A precautionary approach is taken to this assessment, factoring in present trends of unregulated and unmonitored fisheries on the high seas targeting high value teleost products, the accessibility of the type locality, the low reproductive potential of rhinobatids and the small area of available habitat (inferring a low population size).

Conservation Actions [top]

Conservation Actions: Further specimens are required to document the species' range and biology. The Russian collected specimen needs to be compared to the holotype of R. nudidorsalis to see if it represents a second specimen of the species (M. Stehmann pers. comm.). Further survey work should focus on the Saya de Malha Bank as well as other banks along the Mascarene Ridge (Seychelles Bank, Nazareth Bank and Mauritius Bank).

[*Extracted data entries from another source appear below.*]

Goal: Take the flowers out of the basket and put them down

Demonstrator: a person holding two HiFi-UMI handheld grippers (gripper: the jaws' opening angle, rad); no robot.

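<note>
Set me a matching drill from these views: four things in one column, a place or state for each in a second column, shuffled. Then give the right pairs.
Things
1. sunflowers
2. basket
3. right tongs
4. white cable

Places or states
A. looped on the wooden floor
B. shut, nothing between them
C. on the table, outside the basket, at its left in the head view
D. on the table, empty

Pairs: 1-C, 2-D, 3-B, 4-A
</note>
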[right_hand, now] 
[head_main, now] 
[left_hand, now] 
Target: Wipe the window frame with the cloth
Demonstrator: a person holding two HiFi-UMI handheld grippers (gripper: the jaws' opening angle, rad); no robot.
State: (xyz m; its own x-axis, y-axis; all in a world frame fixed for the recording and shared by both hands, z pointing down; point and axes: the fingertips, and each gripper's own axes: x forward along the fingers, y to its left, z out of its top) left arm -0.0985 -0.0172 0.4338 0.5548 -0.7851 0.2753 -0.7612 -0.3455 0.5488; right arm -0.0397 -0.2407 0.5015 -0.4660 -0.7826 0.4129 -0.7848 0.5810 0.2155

High seas benthic trawling activities are impacting poorly known oceanic environments on a global basis (Gianni 2004). High seas fishing activities require international regulation to ensure endemic fauna is not adversely impacted when taken in directed fisheries or as bycatch.

Citation: Compagno, L.J.V. & Marshall, A.D. 2006. Rhinobatos nudidorsalis. The IUCN Red List of Threatened Species. Version 2014.3. <www.iucnredlist.org>. Downloaded on 23 December 2014.